Karıştırılma ihtimali bakımından sınıfsal benzerliğin söz konusu olması halinde önceki ve sonraki markanın aynı ya da benzer olup olmadıklarının incelenmesi gerekir. Markaların aynı ya da benzer olup olmadıkları incelenirken markayı oluşturan her bir unsura göre değil, bir bütün olarak karşılaştırılan markaların bıraktığı genel, global izlenim, markaların bütünü ile bıraktığı etki dikkate alınacaktır. Markalarda eğer tanımlayıcı unsurlar var ise bu unsurlar değerlendirme dışı bırakılacaktır. Global değerlendirmeye göre, karşılaştırılan markalar arasında karıştırılma ihtimalinin mevcut olup olmadığı incelenirken, ilgili alıcısı nezdinde bıraktıkları genel intibaya göre markaların benzer olup olmadığı, markalar arasında görsel, işitsel ve kavramsal benzerlik bulunup bulunmadığı, ortalama alıcısının algısının ve satın alma kararı verirken göstereceği özen ve dikkat derecesinin ne olduğu, markalar veya işletmeler arasında bağlantı ihtimalinin söz konusu olup olmadığı gibi hususlar incelenerek değerlendirme yapılmalıdır. Bu şekilde inceleme yapılırken, markanın toplumda ne kadar tanındığı, markaların ayırt edici unsurlarının neler olduğu, markanın hitap ettiği ürün ya da hizmetin tüketici kitlesinin kimler olduğu, bu kitlenin satın alma sürecinde göstermeleri beklenen dikkat ve algılama düzeyinin ne olduğu, mal veya hizmetin niteliğinin ve fiyatının ne olduğu, markanın ne kadar özgün, ayırt edici ya da tanımlayıcı olduğu, seri marka algılamasına yol açıp açmadığı gibi hususlar dikkate alınmalıdır.

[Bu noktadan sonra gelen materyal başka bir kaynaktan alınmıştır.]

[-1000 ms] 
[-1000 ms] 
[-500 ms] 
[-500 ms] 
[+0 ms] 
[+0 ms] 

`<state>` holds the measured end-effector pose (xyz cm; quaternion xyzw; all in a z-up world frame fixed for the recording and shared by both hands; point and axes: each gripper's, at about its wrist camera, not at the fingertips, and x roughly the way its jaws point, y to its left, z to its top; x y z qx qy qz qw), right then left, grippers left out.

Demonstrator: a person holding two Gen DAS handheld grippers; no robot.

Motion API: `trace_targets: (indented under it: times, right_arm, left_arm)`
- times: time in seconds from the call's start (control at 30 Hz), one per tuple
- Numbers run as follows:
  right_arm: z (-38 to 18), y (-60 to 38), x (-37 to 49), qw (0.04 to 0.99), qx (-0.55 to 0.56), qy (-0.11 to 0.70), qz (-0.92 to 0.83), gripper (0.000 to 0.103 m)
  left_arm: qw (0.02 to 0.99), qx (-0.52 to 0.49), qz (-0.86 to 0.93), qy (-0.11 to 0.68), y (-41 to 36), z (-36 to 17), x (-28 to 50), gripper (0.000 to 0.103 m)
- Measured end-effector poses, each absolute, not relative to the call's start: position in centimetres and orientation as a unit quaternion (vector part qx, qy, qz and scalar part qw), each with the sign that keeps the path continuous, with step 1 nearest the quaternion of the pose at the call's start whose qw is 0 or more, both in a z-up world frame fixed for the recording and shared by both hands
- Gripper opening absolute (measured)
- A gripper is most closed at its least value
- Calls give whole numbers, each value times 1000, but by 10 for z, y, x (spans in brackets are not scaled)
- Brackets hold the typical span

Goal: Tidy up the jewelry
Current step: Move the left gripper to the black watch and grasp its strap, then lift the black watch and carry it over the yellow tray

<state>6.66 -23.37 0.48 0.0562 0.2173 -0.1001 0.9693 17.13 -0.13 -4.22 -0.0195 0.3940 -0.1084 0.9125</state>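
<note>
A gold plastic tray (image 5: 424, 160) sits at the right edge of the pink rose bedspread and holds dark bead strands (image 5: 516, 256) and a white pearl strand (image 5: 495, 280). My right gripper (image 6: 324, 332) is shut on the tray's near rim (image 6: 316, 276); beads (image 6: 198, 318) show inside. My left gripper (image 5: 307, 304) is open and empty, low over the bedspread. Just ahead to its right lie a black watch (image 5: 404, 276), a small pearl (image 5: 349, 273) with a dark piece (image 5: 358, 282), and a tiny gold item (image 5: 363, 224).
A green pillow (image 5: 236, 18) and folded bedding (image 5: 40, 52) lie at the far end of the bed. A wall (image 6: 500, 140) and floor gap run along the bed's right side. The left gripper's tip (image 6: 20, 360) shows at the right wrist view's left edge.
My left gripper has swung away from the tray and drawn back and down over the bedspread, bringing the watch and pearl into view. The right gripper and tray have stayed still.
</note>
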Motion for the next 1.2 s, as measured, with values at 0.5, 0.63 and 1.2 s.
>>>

Belirtilen açıklamalar ışığında, tarafların iddia ve savunmaları, marka işlem dosyası, itiraza mesnet marka, hukuki nitelendirme hali hariç olmak üzere maddi vakıalara ilişkin tespitler barındıran bilirkişi kök ve ek raporları ile tüm dosya kapsamına göre;
Davacının itiraza mesnet markası; “tıbbi müstahzarat”, yani “eczanelerde hazır olarak bulundurulan tıbbi amaçlı ilaçlar” için tescillidir. Davalı markasının kapsamına ise, “insan ve hayvan sağlığı için ilaçlar” da dahil olmak üzere; kişisel temizlik, bakım, hijyen ve sterilizasyon ile ilişkili ürünler, diş hekimliği için ürünler ve zararlı bitki ve hayvanları yok edici maddeler de girmektedir. Bu emtialardan, insan ve hayvan sağlığı ile doğrudan ilintili olanların, yani doğrudan tıbbi ve/veya sıhhi amaçlı olanların, davacının markasının kapsamına giren “tıbbi müstahzarat” ile benzer/türdeş/ilintili emtialar olduğu değerlendirilmektedir. Zira; öncelikle, “tıbbi müstahzarat” denildiğinde, sadece insan sağlığıyla ilişkili değil, hayvan sağlığı ile ilişkili olarak bir hastalığı tedavi etmek veya önlemek için dağıtım yerlerinde hazır olarak bulundurulan ilaçların da kapsandığı söylenmelidir. Zira; “tıbbi müstahzarat”, 1262 sayılı “İspençiyari ve Tıbbi Müstahzarlar Kanunu”nun 2. Maddesi’nde; “Kodekste muharrer şekil ve formül haricinde ve fenni kaidelere muvafık muayyen ve sabit bir şekilde yapılacak amilinin ismiyle veya hususi bir nam altında ticarete çıkarılan tababette müstamel her nevi basit ve mürekkep devai tertiplere ispençiyari ve tıbbi müstahzarlar ismi verilir” olarak tanımlanmıştır. “Veteriner İspençiyari ve Tıbbi Müstahzarlar Ruhsat Yönetmeliği”nde de müstahzar; “Hayvana ya da hayvan için uygulanmak amacıyla tüm farmasötik üretim aşamalarından geçerek kullanıma hazır hale getirilmiş veteriner ispençiyari ve/veya tıbbi terkipleri” olarak tanımlanmıştır. Veteriner tıbbi ürünü ise; “Hayvana uygulanmak ya da hayvan için kullanılmak amacıyla tüm üretim aşamalarından geçerek kullanıma hazır hâle getirilmiş etkin madde ihtiva eden ürünleri ve veteriner biyolojik ürünleri” olarak tanımlanmıştır. Aynı yönetmeliğin 2. maddesinin 1. bendinde; “pazarlanmak amacıyla; endüstriyel olarak ya da endüstriyel yöntemler kullanılarak hazırlanmış veteriner tıbbi ürünleri, ilaçlı yem yapmak amacıyla üretilmiş veteriner ilaçlı premiksleri, başlangıç materyali olarak kullanılan aktif maddeleri ve anabolik, antienfeksiyöz, antiparaziter, anti-enflamatuar, hormonel ya da psikotropik özelliklere sahip maddeleri” Veteriner Tıbbı Yönetmelik kapsamına alınmıştır.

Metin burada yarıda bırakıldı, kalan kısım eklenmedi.